Born in Ireland in 1756, Henry Magee emigrated to America, establishing a mill in Pennsylvania. During the American Revolution, Magee was separated from his family and imprisoned for his Loyalist views. Magee escaped and fled to Canada. After wandering in the wilderness he eventually arrived in Nova Scotia where he was reunited with his family. Magee settled in the Annapolis Valley, first establishing a grist mill in Windsor and later a mill and general store in Kentville.

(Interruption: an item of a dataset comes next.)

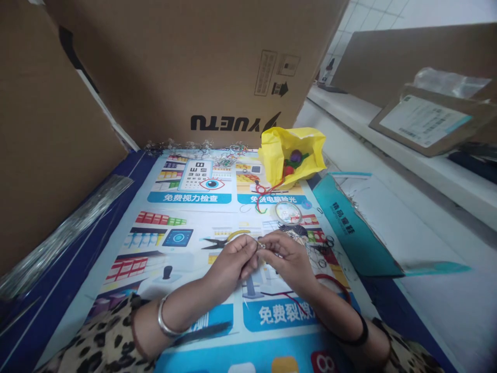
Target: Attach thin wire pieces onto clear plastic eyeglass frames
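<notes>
Fingertips of the left hand (pixel 236 256) and the right hand (pixel 289 259) are closed together on a small, shiny, metal-looking piece (pixel 262 246), held between the hands above the print-covered desk (pixel 233 212); its long axis is obscured. Black-nosed, yellow-handled pliers (pixel 222 242) are laid just beyond the left hand, the nearer of the two, with the nose directed leftward. Thin dark wire loops (pixel 328 242) are scattered beside the right hand.

The pliers (pixel 224 242) are yellow-handled, the sleeves (pixel 104 336) leopard-spotted.

Left hand (pixel 235 258), right hand (pixel 291 257): close together | fingers (pixel 276 239): curled, pinching | forearms (pixel 188 303): angled inward (both partly bare)
</notes>
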Available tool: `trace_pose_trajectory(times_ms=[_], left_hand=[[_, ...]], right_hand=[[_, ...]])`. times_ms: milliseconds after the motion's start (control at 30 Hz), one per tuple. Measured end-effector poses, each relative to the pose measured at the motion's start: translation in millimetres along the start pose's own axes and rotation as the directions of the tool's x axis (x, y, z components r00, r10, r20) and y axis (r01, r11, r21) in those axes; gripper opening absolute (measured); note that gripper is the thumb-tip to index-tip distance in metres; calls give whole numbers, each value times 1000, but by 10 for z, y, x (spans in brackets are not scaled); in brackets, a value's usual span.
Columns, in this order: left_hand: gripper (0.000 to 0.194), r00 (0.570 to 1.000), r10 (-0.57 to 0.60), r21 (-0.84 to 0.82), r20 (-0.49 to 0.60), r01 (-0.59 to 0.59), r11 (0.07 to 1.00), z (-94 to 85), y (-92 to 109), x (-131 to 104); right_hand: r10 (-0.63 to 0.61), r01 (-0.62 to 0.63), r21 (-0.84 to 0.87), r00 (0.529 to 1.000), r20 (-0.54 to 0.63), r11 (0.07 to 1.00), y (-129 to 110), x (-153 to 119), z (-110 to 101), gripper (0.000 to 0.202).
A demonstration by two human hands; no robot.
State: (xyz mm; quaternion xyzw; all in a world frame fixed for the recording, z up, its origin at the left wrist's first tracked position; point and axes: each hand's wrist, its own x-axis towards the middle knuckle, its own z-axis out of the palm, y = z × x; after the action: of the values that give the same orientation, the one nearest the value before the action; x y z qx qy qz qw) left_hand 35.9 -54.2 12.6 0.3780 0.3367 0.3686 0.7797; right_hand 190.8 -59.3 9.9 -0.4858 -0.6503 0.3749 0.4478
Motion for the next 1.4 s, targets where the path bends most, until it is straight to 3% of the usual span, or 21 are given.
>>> trace_pose_trajectory(times_ms=[133, 300, 633, 900, 1000, 1100, 1167, 1267, 1367, 1400], left_hand=[[27, 996, -73, -174, 58, 82, 981, -31, -16, 27], [24, 986, -138, -211, 96, 156, 965, -58, -3, 37], [22, 986, -137, -57, 94, 143, 988, -19, -22, 18], [20, 993, -36, 52, 111, 31, 998, -40, -88, 60], [23, 993, -92, -5, 74, 92, 996, -36, -112, 59], [25, 985, -169, -89, 40, 172, 981, -39, -102, 54], [25, 981, -190, -121, 35, 193, 974, -48, -80, 57], [23, 980, -194, -151, 45, 199, 968, -69, -53, 70], [23, 974, -219, -160, 54, 224, 961, -85, -49, 83], [24, 973, -224, -158, 55, 230, 960, -87, -51, 85]], right_hand=[[-102, 105, -111, 994, 36, 988, -63, 25, -30, 16], [-206, 207, -167, 978, 21, 964, -123, 39, -71, 19], [-300, 282, -344, 954, 3, 895, -195, -23, -65, 12], [-221, 198, -346, 975, -28, 917, -137, -22, -73, 15], [-192, 196, -284, 981, 41, 938, -132, 0, -94, 13], [-174, 239, -292, 957, 232, 926, -140, 64, -232, 14], [-115, 244, -397, 940, 321, 885, -132, 135, -416, 16], [42, 100, -652, 979, 200, 751, -80, 281, -779, 22], [180, -41, -892, 983, 45, 451, 11, 434, -1083, 26], [199, -59, -912, 980, 25, 405, 46, 478, -1142, 26]])
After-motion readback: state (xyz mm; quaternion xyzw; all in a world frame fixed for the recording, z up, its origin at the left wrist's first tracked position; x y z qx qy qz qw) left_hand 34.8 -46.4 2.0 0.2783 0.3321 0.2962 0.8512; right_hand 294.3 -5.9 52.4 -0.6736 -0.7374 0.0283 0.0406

He is mentioned in Eaton’s Kings County history as one of the first Kentville settlers and a Loyalist grantee.

Magee’s emigration from Ireland and his flight from war-torn 18th century America is recorded in a document written by Eliza Orpin, a great-granddaughter; this document is in the possession of another Magee descendant, Harry Smith of Port Williams. While lacking details, Orpin’s account gives us a glimpse of the turmoil in North America in this period and the effect it had on Nova Scotia. We will see that during their battle for independence, tyranny and oppression were used by the Americans.

The Orpin account opens with Magees move to Pennsylvania and tells of his success in the milling trade after recovering from an unnamed malady. With the War of Independence Magee’s troubles begin. Magee refuses to side with the rebels and his mill is seized; he is imprisoned along with other British sympathizers. Magee’s wife and eight-year-old son are driven away, literally at sword point, and it will be years before he see’s them again.

Magee’s wife and son eventually reached New York where they are offered passage to Halifax. “Meanwhile the husband and father lay like a chained lion in prison with his companions in misery, not knowing of his wife and child,” Orpin’s account continues. “After some months they succeeded in breaking out and fled to the woods. Finding a friendly Indian, they engaged him as a guide… to Quebec.”

Several months later Magee and his companions are still in the wilderness. They avoid hostile Indians, narrowly escape from American soldiers on several occasions, and are near starvation when Loyalist sympathizers offer assistance. Magee is aided by a friend who helps him reach the coast; there he finds a ship that will take him to Quebec. By a strange twist of fate, the ship runs into a storm and is forced to head into Halifax where Magee’s family now abides. In Halifax Magee learns that Loyalists have been arriving from new York but he is unable to locate his family.

“After having conferred with the authorities there and making all possible inquiries for his wife and son,” Magee removes to Windsor. While waiting for word of his family Magee purchased a grist mill (the former property of one Colonel Butler if local historians would like to follow Magee’s trail). Orpin does not tell us how much time passes before Magee is united with his wife and son but apparently it is not until he has established a business in Windsor.

As compensation for his losses in America, Magee has been rewarded with a 500-acre grant in Aylesford. The grant and Magee’s move to Kentville are noted in Eaton’s Kings County history. “About 1798 a Loyalist Henry Magee, who had received land in Aylesford in 1786, built a grist mill on the Kentville brook (Magee Brook?) probably on the exact site of the mill afterwards owned by Mr. William Redden. Magee built a house… and at some point opened a shop for general trade.”

Magee died in 1806 and is buried in Oak Grove Cemetery. Eaton has a sketch in his history on the Magee family in which Henry is mentioned. You will find when reading this sketch that there is some confusion over which Henry Magee was the Loyalist who fled from America and became a prominent merchant in the Annapolis Valley.